Al servizio di Madonna e dell’estetica video-pop
Nel 1986, Foley inizia a collaborare con l’icona della pop music Madonna, realizzando nell’arco di soli due anni tre videoclip e un film.
La ballata Live to Tell (facente parte di True blue, terzo album della cantante) funziona da ponte che mette in collegamento gli esordi cinematografici di Foley con la sua successiva fase pop, venendo inserita come soundtrack del suo secondo grandioso lungometraggio A distanza ravvicinata (sicuramente il suo miglior film), un crime-drama interpretato da Christopher Walken e Sean Penn (all’epoca compagno di Madonna). Da questa fusione ne nacque un videoclip, in cui è già rinvenibile l’abilità di Foley nel far risaltare le qualità fotogeniche e cinetiche della pop star.
Ma con Papa Don’t Preach avviene la vera rivoluzione, Madonna abbandona il trucco sofisticato e i gioielli e adotta un look da gamine con capelli corti e ossigenati, cantando di gravidanza adolescenziale e di aborto, creando non poche polemiche.

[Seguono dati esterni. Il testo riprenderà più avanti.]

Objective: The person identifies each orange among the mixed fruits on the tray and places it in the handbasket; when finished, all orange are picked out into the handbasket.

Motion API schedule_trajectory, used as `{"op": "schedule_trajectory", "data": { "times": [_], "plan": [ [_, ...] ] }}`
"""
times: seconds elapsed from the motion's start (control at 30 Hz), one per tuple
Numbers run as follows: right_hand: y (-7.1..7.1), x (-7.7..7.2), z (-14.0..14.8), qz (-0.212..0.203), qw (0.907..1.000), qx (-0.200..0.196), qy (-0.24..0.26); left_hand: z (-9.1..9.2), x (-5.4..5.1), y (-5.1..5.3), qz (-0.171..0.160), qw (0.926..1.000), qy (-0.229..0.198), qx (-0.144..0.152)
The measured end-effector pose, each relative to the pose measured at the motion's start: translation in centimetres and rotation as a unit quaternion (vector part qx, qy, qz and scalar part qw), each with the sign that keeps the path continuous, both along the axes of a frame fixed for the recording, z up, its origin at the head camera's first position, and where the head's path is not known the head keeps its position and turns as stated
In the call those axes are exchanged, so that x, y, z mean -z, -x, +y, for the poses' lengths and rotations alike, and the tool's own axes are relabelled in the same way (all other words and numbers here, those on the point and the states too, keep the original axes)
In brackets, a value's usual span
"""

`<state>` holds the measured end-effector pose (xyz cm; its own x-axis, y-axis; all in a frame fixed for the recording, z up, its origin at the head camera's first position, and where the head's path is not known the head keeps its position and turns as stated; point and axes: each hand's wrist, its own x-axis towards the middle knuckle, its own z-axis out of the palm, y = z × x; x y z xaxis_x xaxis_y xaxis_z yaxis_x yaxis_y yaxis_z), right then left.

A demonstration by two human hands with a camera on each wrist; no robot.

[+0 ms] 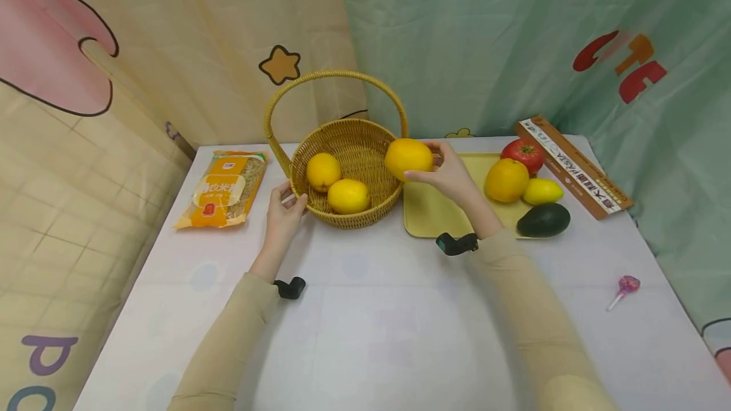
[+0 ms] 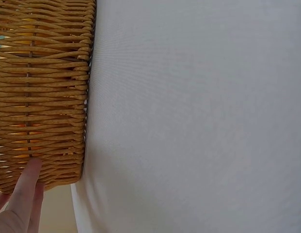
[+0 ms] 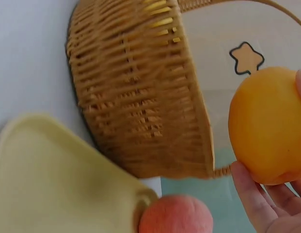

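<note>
My left hand (image 1: 283,214) grips the left front rim of the wicker basket (image 1: 365,217), its thumb at the rim. In the left wrist view its fingers (image 2: 25,191) lie against the woven outer wall. Inside the basket sit two yellow fruits, one rounded (image 1: 323,172) and one oval (image 1: 349,196). My right hand (image 1: 454,176) holds a large yellow-orange fruit (image 1: 408,158) at the basket's right rim. In the right wrist view that smooth fruit (image 3: 269,126) is held in the fingers, apart from the basket wall (image 3: 140,97).
Right of the basket, a yellow tray (image 1: 425,211) carries a red fruit (image 1: 522,156), a yellow-orange fruit (image 1: 507,180), a lemon (image 1: 542,191) and an avocado (image 1: 544,220). Beyond are a pasta box (image 1: 577,167) and a lollipop (image 1: 628,285). An orange food packet (image 1: 223,190) lies left.
</note>
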<state>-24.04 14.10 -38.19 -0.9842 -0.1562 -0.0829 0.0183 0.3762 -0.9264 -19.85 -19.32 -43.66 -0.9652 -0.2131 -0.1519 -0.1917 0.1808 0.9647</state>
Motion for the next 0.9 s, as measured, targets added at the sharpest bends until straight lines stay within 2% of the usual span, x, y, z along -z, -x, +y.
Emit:
{"op": "schedule_trajectory", "data": {
  "times": [0.2,0.4,0.63,0.9],
  "plan": [
    [1.0,0.3,-3.6,0.012,0.9999,0.001,-0.008,-0.1,-0.1,-0.1,0.005,1.0,-0.005,0.0],
    [1.0,1.1,-7.3,0.018,0.9996,0.018,-0.008,-0.2,-0.1,-0.2,0.004,1.0,-0.001,-0.001],
    [2.2,1.9,-10.3,0.035,0.9966,0.047,-0.058,-0.3,0.0,0.0,0.004,1.0,-0.007,0.002],
    [3.7,2.4,-11.8,-0.004,0.9922,0.076,-0.098,-0.2,0.0,0.0,0.006,0.9999,-0.007,0.007]
  ]
}}
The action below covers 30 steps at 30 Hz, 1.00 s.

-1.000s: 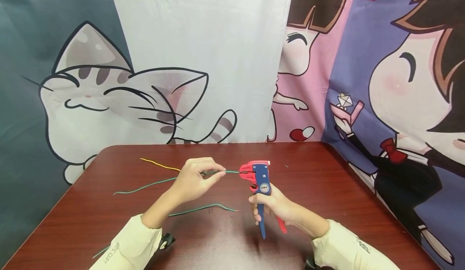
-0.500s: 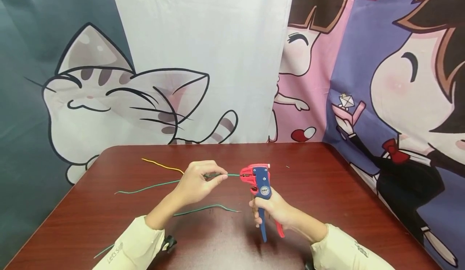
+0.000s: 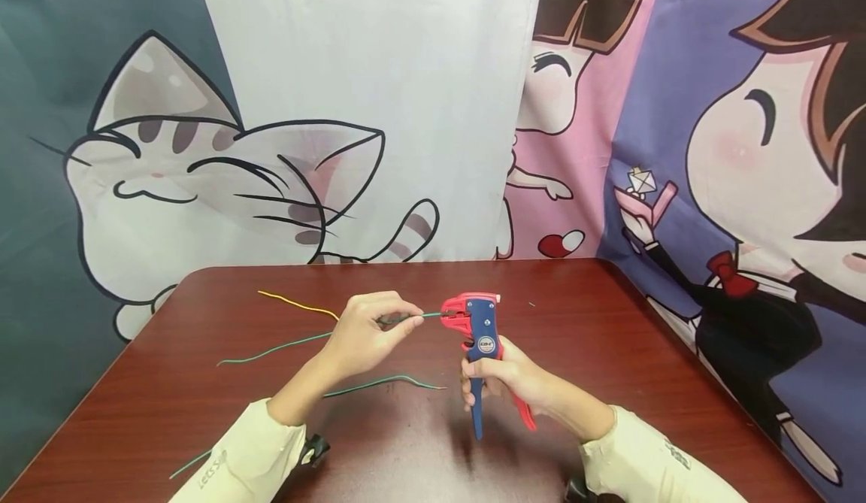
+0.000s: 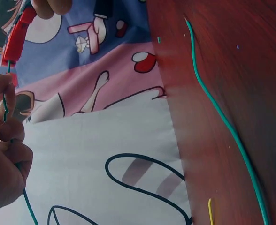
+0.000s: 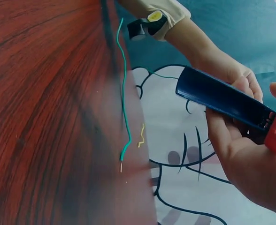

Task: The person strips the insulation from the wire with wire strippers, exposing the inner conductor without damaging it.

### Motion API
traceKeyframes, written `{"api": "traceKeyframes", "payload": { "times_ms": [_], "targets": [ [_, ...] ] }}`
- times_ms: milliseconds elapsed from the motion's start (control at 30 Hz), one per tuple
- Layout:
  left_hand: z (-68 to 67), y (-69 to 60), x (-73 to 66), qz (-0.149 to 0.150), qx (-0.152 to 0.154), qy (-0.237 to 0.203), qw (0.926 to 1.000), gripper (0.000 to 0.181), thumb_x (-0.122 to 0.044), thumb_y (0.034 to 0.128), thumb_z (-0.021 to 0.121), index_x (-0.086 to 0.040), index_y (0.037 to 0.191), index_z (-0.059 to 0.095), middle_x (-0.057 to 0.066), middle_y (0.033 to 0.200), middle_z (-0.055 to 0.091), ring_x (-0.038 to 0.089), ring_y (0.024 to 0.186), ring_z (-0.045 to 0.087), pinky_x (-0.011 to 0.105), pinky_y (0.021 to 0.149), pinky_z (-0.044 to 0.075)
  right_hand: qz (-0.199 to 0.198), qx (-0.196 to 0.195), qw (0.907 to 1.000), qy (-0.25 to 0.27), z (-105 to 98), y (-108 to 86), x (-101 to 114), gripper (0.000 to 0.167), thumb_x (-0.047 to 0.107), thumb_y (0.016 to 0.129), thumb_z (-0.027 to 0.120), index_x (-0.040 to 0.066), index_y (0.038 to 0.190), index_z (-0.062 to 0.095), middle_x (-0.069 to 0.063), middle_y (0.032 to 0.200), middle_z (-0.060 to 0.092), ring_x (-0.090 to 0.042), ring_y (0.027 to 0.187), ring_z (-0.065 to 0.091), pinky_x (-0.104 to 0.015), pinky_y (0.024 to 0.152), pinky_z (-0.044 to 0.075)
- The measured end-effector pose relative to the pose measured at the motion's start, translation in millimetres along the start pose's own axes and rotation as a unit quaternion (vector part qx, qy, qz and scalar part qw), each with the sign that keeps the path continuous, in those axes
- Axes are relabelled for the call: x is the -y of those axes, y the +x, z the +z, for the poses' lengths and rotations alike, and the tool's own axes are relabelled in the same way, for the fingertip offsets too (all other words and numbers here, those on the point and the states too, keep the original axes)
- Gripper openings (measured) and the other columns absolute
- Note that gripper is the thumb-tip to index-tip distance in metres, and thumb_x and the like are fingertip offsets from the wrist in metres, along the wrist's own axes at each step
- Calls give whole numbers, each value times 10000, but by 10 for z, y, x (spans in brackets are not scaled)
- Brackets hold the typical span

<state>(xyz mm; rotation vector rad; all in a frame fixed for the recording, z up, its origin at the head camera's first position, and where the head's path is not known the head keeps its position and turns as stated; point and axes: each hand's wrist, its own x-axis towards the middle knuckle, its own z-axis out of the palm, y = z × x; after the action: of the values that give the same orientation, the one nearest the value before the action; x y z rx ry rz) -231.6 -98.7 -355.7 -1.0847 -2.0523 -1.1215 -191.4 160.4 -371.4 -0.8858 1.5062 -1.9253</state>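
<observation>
My left hand (image 3: 368, 334) pinches a green wire (image 3: 431, 314) between thumb and fingers, near its right end. That end reaches the jaws of a red and blue wire stripper (image 3: 482, 321); how deep it sits is hard to tell. My right hand (image 3: 510, 379) grips the stripper upright, fingers around the handles. In the right wrist view the blue handle (image 5: 222, 96) crosses in front of the left hand. From the left hand the wire's tail (image 4: 29, 204) runs downward in the left wrist view. Another green wire (image 3: 399, 377), with a bare copper tip (image 5: 121, 167), lies on the table below the hands.
A yellow wire (image 3: 298, 305) lies on the dark red table (image 3: 379, 450) behind the left hand. One green length (image 3: 274, 347) extends left of that hand. A small green scrap (image 3: 532, 304) is at the back right. A cartoon-printed cloth (image 3: 406, 112) hangs behind the table.
The stripper's handles stand wider apart than half a second ago, and the tool has tilted slightly. My left hand keeps its pinch on the green wire. The view has shifted a little.
</observation>
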Motion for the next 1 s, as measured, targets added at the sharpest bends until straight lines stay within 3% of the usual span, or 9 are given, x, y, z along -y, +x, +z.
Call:
{"api": "traceKeyframes", "payload": {
  "times_ms": [433, 500, 633, 700, 900, 1000],
  "targets": [
    [58, 40, -65, 113, 67, -18, 9999, 66, -125, 856, 772, -175, 899, 773, -132, 715, 592, 53, 581, 463, 195, 521, 379, -176, -365, 9992, 26, 54, -33, -96, 83, 19, 960, 466, 81, 955, 521, 27, 676, 614, -94, 584, 616, -309, 648, 565],
    [51, 44, -69, 131, 86, -18, 9999, 60, -133, 860, 772, -172, 904, 774, -133, 726, 603, 63, 587, 481, 190, 524, 386, -262, -394, 9989, -13, 63, -18, -105, 55, 9, 955, 467, 6, 910, 500, 22, 658, 609, -97, 563, 605, -302, 631, 560],
    [20, 30, -60, 139, 27, 94, 9999, 64, -135, 845, 786, -167, 899, 777, -136, 731, 615, 47, 595, 487, 183, 523, 386, -193, -459, 9986, -157, 68, 52, -138, 225, 6, 943, 471, -172, 837, 383, 22, 621, 594, -100, 532, 585, -301, 616, 550],
    [9, 12, -51, 119, 23, 180, 9998, 65, -131, 836, 792, -169, 887, 778, -141, 723, 606, 32, 594, 472, 184, 523, 379, -96, -495, 9985, -205, 68, 76, -163, 257, -3, 935, 464, -205, 830, 347, 21, 611, 589, -101, 527, 583, -307, 617, 551],
    [17, -11, -36, 6, 165, 292, 9994, 63, -140, 844, 788, -185, 886, 777, -155, 718, 590, 26, 595, 462, 197, 530, 385, 255, -681, 9972, -149, 71, 59, -187, 108, 14, 922, 470, 4, 817, 497, 23, 613, 580, -104, 525, 584, -319, 616, 556],
    [7, -12, -28, -102, 114, 220, 9996, 71, -131, 843, 789, -189, 882, 777, -157, 721, 593, 33, 595, 463, 206, 531, 387, 288, -399, 9987, 150, 76, 46, -140, 99, 36, 942, 475, 60, 873, 541, 18, 685, 604, -114, 591, 604, -341, 670, 564]
  ]
}}
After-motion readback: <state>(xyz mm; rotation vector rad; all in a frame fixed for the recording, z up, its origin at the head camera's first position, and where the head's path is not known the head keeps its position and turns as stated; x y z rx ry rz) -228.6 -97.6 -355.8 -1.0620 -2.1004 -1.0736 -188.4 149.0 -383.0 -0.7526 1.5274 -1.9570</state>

Sia qui che nel successivo True blue, Foley coglie perfettamente l’iconicità filmica di Madonna, creando un ottimo mash-up tra i rimandi vintage anni Cinquanta e alla contemporaneità degli Ottanta. Purtroppo non ha sortito gli stessi risultati la commedia di azione Who’s That Girl, tentativo di attualizzare la Screwball Comedy classica americana (specie Susanna! di Howard Hawks), in cui manca l’incastro fra l’estetica da videoclip e il prodotto filmico, connessione che con Madonna ha centrato solamente Susan Seidelman due anni prima con il teorico e autoreferenziale Cercasi Susan disperatamente.

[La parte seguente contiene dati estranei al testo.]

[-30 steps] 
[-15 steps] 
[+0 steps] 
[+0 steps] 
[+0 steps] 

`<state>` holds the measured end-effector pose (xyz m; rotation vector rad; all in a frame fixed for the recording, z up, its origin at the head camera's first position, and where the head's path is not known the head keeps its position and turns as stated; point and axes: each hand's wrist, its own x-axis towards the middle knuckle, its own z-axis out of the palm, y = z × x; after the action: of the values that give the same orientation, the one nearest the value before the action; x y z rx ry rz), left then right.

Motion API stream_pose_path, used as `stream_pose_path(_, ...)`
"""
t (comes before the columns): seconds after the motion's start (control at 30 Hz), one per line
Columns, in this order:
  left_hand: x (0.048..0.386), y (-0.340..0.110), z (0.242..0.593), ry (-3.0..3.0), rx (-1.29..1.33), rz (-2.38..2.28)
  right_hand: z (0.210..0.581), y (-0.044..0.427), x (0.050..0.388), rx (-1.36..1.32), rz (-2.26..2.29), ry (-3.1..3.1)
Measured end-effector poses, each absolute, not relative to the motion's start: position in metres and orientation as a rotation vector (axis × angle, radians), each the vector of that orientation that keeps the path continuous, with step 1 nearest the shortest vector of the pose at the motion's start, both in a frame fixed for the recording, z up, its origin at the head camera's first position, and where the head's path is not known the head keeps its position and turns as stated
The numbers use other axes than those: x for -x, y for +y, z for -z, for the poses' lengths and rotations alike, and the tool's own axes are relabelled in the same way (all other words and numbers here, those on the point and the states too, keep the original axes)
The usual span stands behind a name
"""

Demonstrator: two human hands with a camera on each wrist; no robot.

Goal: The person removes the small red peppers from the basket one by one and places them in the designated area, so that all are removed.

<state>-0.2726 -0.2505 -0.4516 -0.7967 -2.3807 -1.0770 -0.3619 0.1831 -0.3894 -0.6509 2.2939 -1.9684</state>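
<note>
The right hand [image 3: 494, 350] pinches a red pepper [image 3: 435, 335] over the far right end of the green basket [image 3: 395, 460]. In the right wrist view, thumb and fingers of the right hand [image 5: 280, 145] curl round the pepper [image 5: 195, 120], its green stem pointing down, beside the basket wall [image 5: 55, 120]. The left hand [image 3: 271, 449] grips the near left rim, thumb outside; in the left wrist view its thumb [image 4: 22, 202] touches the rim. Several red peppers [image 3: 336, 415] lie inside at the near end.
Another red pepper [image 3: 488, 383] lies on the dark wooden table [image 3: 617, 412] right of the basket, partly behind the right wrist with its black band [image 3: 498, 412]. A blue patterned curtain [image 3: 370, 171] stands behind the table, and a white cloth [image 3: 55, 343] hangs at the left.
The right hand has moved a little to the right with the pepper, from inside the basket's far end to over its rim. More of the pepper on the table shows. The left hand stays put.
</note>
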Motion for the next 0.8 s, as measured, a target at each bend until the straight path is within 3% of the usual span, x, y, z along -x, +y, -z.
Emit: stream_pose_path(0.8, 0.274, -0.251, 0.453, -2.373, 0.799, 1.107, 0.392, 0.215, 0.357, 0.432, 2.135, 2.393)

Gli anni Novanta: Reinventarsi nei generi
Già a partire dagli anni Novanta, il cinema di Foley tende un po’ ad appannarsi esteticamente e a smarrire spesso la propria bussola narrativa, cercando affannosamente di inquadrare il decennio sotto la lente socioculturale, nel tentativo di proseguire l’elaborazione di un racconto di grande respiro sull’America e le sue classi sociali.
In questo pugno di film imperfetti e talvolta salvati solamente dall’abilità registica di Foley, si staglia Americani, forse il migliore della decade, tratto dalla pièce Glengarry Glen Ross di David Mamet con un cast stellare che va da Jack Lemmon ad Alan Arkin passando per Al Pacino. Parabola amarissima sullo spietato e corrotto mondo del lavoro in cui non si salva niente e nessuno. Con Paura invece Foley torna alla lotta di classe, attraverso la storia di una ingenua e agiata teenager (Reese Witherspoon) che si innamora di un giovane psicopatico (Mark Wahlberg). Un dramma famigliare un po’ stereotipico, che nella seconda parte si trasforma in un thriller teso, in altalena tra efferatezza e autoparodia.

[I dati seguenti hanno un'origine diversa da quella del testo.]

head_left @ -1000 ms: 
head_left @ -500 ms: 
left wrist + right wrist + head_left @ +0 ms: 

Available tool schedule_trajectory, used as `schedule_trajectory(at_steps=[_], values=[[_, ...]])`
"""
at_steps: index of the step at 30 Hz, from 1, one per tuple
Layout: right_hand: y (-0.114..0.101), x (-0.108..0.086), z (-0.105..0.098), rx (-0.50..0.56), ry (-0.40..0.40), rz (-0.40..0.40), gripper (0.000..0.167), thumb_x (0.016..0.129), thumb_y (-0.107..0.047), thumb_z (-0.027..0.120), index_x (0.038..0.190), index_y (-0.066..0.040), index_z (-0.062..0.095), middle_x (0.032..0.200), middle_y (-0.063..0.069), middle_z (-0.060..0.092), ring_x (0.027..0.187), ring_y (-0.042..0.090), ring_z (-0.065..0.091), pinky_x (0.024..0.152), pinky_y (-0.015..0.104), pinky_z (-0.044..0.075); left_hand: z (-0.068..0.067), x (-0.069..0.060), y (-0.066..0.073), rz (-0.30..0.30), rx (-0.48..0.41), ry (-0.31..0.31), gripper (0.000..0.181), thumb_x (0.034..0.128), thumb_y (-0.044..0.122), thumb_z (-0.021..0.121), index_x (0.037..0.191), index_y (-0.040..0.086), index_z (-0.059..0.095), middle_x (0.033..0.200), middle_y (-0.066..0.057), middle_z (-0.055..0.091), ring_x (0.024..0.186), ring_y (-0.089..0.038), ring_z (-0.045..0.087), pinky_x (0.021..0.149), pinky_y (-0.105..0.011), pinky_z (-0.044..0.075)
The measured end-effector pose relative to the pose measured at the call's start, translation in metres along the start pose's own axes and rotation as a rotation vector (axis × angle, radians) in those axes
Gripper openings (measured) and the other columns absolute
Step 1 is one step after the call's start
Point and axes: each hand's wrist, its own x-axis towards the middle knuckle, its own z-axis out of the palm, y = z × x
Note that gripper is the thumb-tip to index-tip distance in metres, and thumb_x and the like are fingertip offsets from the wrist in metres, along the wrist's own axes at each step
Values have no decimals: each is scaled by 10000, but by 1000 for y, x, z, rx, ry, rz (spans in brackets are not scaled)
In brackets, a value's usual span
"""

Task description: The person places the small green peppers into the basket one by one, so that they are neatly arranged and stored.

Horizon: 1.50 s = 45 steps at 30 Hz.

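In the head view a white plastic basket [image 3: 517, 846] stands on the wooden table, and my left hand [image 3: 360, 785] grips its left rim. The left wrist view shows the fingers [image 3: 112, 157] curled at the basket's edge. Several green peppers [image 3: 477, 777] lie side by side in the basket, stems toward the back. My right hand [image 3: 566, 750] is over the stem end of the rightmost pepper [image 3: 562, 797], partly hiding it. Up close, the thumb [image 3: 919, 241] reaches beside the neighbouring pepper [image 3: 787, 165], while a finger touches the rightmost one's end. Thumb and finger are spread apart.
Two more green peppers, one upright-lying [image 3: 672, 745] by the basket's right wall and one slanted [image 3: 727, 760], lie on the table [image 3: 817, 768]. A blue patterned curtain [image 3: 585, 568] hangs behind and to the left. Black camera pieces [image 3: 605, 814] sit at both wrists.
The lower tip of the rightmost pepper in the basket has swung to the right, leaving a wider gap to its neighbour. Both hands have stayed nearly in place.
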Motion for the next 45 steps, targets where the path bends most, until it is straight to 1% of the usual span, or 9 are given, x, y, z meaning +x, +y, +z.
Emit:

In questi anni Foley cerca di reinventarsi e adeguarsi ai tempi e alle mode, ma spesso realizza opere puramente al servizio delle star, come il discreto L’ultimo appello, vedibile solamente per la performance di Gene Hackman, mentre con The Corruptor – Indagine a Chinatown, preleva il divo hongkonghese Chow Yun-fat e lo inserisce in un contesto americano, ibridando l’action asiatico con quello statunitense.
Gli anni Duemila: In piena involuzione
Con l’approssimarsi del nuovo millennio, il cinema spiccio ed efficace di Foley perde definitivamente mordente, per involversi in un mercato inquinato dalla produzione un tanto al chilo. Confidence – La truffa perfetta, nonostante la presenza di Rachel Weisz, Dustin Hoffman, Paul Giamatti e Andy García, diventa uno sterile fanservice in cui i divi (specie Hoffman) sono ridotti a maschere e caricature. Ma il nadir artistico di Foley giunge con Cinquanta sfumature di nero e Cinquanta sfumature di rosso, secondo e terzo capitolo tratti dalla pruriginosa trilogia letteraria di E. L. James, in cui il cineasta firma anonimamente dei prodotti dalla confezione smarmellata, che risultano essere il rovesciamento pedestre e insipiente della sua genuina idea di racconto cinematografico americano.